# Diamondhead Webcam Tracker Thread



## complexmind (Jan 6, 2008)

Howdy All:

Web cam is back up for a little viewing this evening. Started 5:25pm Diamondhead Time!! I will try and make posts here in this thread when it is up and running.

Live video Link:
http://www.johnsgardenrailway.info/Stickam.htm

Daily Pictures:
http://picasaweb.google.com/diamondheadsteamup

John


----------



## Charles (Jan 2, 2008)

John
As always your service is greatly appreciated.


----------



## David BaileyK27 (Jan 2, 2008)

John, dont make it too late as us brits are in bed, good to see and hear you all putting up the tracks yesterday 
David Bailey


----------



## Dwight Ennis (Jan 2, 2008)

Thanks John!


----------



## Jim Overland (Jan 3, 2008)

Thanks John 
from those of use with Diamondhead envy 
jim


----------



## Jerry Barnes (Jan 2, 2008)

I always get 'no image'.


----------



## complexmind (Jan 6, 2008)

Live video started at 9pm CST. FYI

Live video Link:
http://www.johnsgardenrailway.info/Stickam.htm

Daily Pictures:
http://picasaweb.google.com/diamondheadsteamup

John


----------



## Dave Ottney (Jan 2, 2008)

The web cam broadcast is great. Thanks. 
Dave


----------



## Mark Scrivener (Jan 7, 2008)

Very cool!

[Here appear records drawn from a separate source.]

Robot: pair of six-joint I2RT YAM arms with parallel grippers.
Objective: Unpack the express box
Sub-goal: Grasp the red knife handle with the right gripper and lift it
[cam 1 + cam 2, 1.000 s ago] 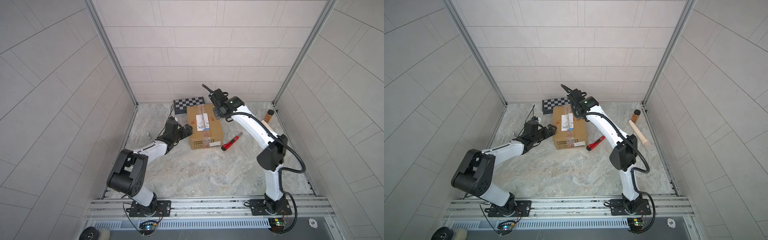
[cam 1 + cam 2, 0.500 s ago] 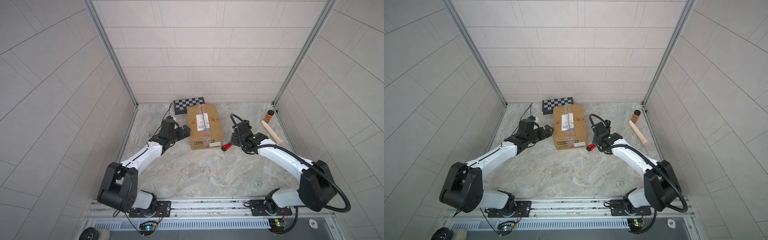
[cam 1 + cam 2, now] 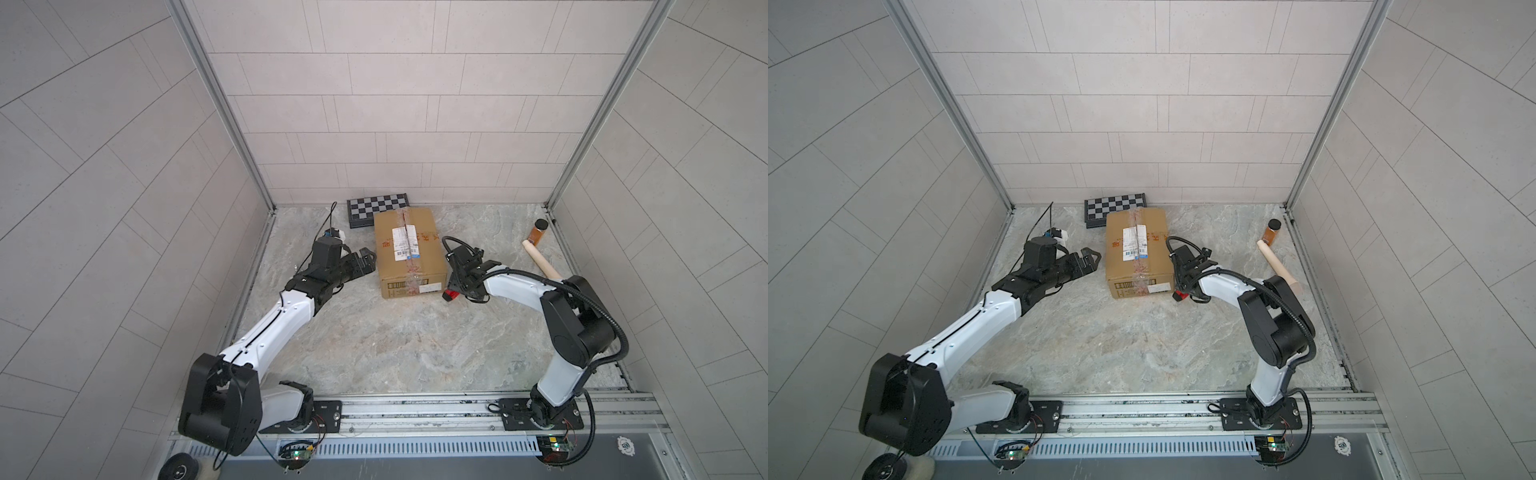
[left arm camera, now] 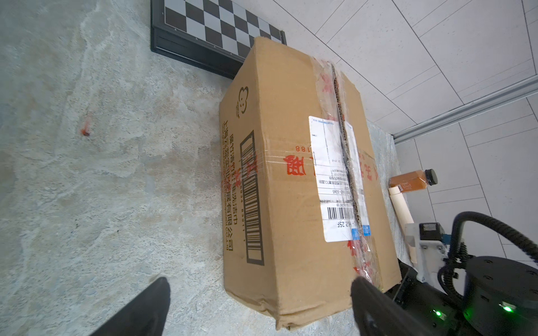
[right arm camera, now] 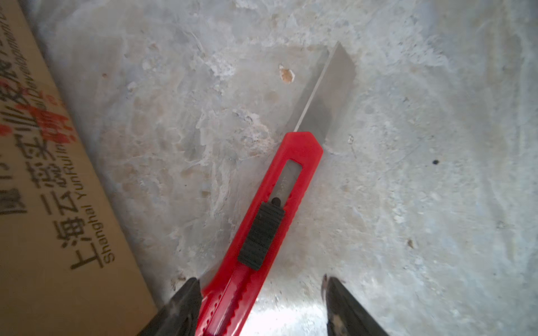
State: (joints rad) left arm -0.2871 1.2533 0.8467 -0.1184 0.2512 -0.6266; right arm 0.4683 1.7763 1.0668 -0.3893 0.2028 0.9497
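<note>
Express box [image 3: 409, 249] [image 3: 1138, 253] sits on the marble tabletop [image 3: 395, 340], back-middle, long axis running front to back. White label and red characters face up; barcode panel on the near end face. Top flaps lie down. In the left wrist view the box [image 4: 305, 189] shows clear tape and a corrugated edge along the centre seam, running through the label.

Checkered board case [image 3: 378, 210] [image 3: 1115, 210] [image 4: 215, 32] lies flat behind the box's far left corner, against the back wall. Whether it touches the box, cannot tell.

Left gripper [image 3: 368, 261] [image 3: 1094, 262] [image 4: 259, 285]: jaws spread as wide as they go, nothing held. It is low, just beside the box's left side face. Contact cannot be told.

Right gripper [image 3: 455, 286] [image 3: 1181, 289] [image 5: 260, 282]: low at the box's near right corner, jaws apart. They straddle the handle of a red utility knife [image 5: 279, 203] [image 3: 450, 296] [image 3: 1179, 296]. One finger [image 5: 186, 296] is right at the handle's edge, the other stands clear of it. No clamp on the knife. Knife lies on the marble, blade [image 5: 329, 93] extended, black slider forward, box wall [image 5: 43, 203] close alongside.

Far right, well apart from the box: small bottle [image 3: 537, 232] [image 3: 1269, 233] [image 4: 413, 181] with brown contents and a black cap, on its side. A pale wooden rod [image 3: 541, 259] [image 3: 1278, 262] [image 4: 403, 209] lies just beside it.
</note>
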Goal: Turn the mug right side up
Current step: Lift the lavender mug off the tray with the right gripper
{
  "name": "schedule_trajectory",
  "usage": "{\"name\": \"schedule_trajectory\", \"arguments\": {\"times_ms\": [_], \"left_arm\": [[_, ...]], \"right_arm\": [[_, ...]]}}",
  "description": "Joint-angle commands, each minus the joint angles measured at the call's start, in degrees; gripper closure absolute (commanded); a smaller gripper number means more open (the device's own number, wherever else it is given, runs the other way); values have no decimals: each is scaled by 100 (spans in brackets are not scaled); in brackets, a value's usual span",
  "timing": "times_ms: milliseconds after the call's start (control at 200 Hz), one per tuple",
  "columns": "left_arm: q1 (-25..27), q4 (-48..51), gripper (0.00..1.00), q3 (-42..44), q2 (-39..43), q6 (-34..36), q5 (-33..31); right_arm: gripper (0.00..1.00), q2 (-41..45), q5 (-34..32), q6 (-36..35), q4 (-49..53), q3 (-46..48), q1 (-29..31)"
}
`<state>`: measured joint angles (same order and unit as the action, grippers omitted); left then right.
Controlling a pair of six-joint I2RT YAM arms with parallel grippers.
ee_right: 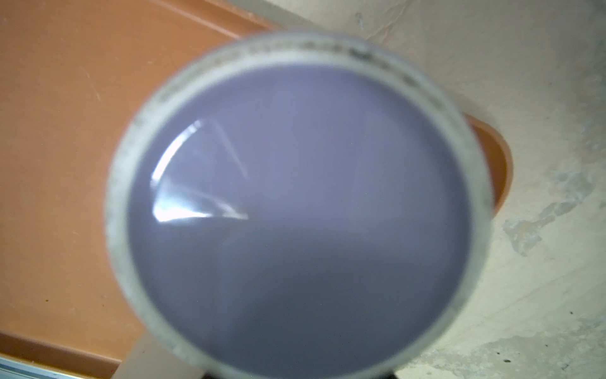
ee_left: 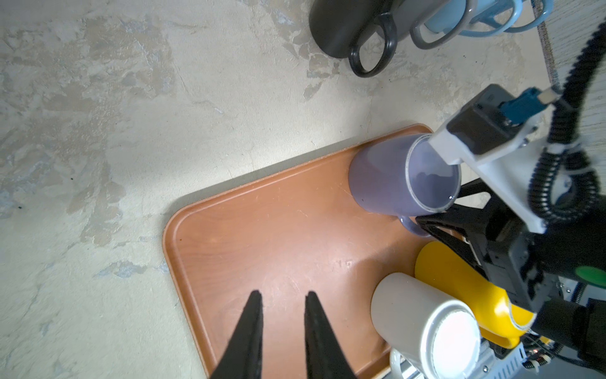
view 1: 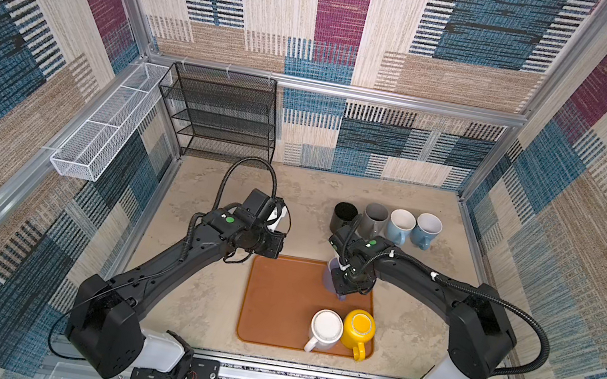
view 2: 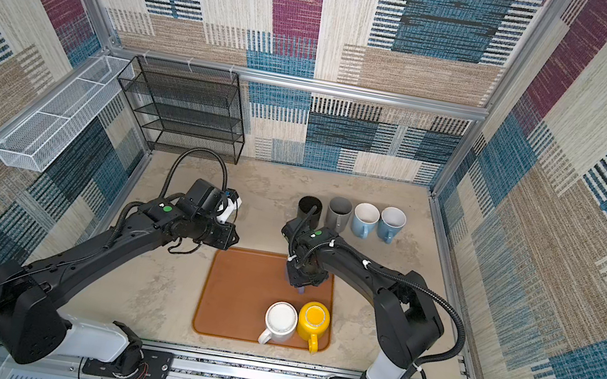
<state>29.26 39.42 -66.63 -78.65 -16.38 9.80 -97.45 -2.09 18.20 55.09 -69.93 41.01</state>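
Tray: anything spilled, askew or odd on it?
No spill or damage shows. But all three mugs on the tray stand bottom-up: the purple mug near its far right corner, the white mug and yellow mug side by side near its front edge.

All views share the brown tray [view 1: 273,303]: both top views look steeply down from high overhead, the left wrist view from nearby, the right wrist view close above the lavender mug [ee_right: 295,213].
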Motion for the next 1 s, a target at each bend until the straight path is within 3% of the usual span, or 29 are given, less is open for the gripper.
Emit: {"name": "schedule_trajectory", "arguments": {"times_ms": [0,731,992], "left_arm": [[1,80,79,-7,34,91,-13],[-8,66,77,65,196,-101,-57],[-29,23,77,36,306,-230,-84]], "right_arm": [[66,-59,42,61,-205,-31,-6],[96,179,143,7,-575,-314,-135],[100,496,975,-61,-1256,-376,-463]]}}
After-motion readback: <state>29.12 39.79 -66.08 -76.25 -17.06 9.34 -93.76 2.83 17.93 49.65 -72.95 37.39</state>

Now if I can just figure out how to run a train via the web cam I can save a ton on travel expenses!


----------



## Charles (Jan 2, 2008)

Torry
Great to see and hear from you on the webcam!


----------



## Charles (Jan 2, 2008)

All this talk about batteries...I thought this was live steam

K4 sold for 2895 on ebay for an update


----------



## Charles (Jan 2, 2008)

John
Maybe the batteries are fully charged, thus would not take a charge.


----------



## afinegan (Jan 2, 2008)

Everyone, make sure you click the chat button on stickam window and enter a username and chat with us


----------



## Charles (Jan 2, 2008)

Andrew
Seems that the connection is overloaded cannot access nor engage the chat. It is either that or David Leech is talking/texting/chatting too much


----------



## Charles (Jan 2, 2008)

Andrew
The log in is found in the tools section?
I get the following after logging in using MLS username and password

Update Twitter status failed


----------



## afinegan (Jan 2, 2008)

you dont have to login, just put a chat name at the bottom and click chat, skip the login/pass


----------



## David BaileyK27 (Jan 2, 2008)

John, any chance of some daytime webcam so us brits can see whats going on please, we are 6 hours ahead of you so unable to view your current broadcasts. 
Thanks for the pictures 
David and Iris Bailey


----------



## David BaileyK27 (Jan 2, 2008)

John, we can see the webcam live in the UK, the signal strength your end is OK, sound and Picture OK 
Thanks 
David Bailey


----------



## complexmind (Jan 6, 2008)

Webcam is back up. 11:45am CST. For some reason our Internet connection here is slow this morning. I guess we take what we can get. It is set to automatically increase quality as Internet gets better. So hopefully it will improve. FYI

Video:
http://www.johnsgardenrailway.info/Stickam.htm

Images:
http://picasaweb.google.com/diamondheadsteamup

John


----------



## Jim Overland (Jan 3, 2008)

Hi John, 
I am certainly enjoying the web cam. It is nice to see the range of locos. 
Ask the man in the orange shirt not to stand directly in front of the camera (not a big deal) 
I'll be with you the rest of the week 
jim in Seattle. 
please take some pictures of some Seattle people to prove that they are there...


----------



## aceinspp (Jan 2, 2008)

This is great. Now if I could just super impose all this I could say I was there. Later RJD


----------



## complexmind (Jan 6, 2008)

Additional photos added for Tues, uploaded Wednesday images and a few from today. FYI

Images:
http://picasaweb.google.com/diamondheadsteamup




From 2009-01-14-Wednesday

John


----------



## Charles (Jan 2, 2008)

John
Thanks again, great lunch break enjoyment.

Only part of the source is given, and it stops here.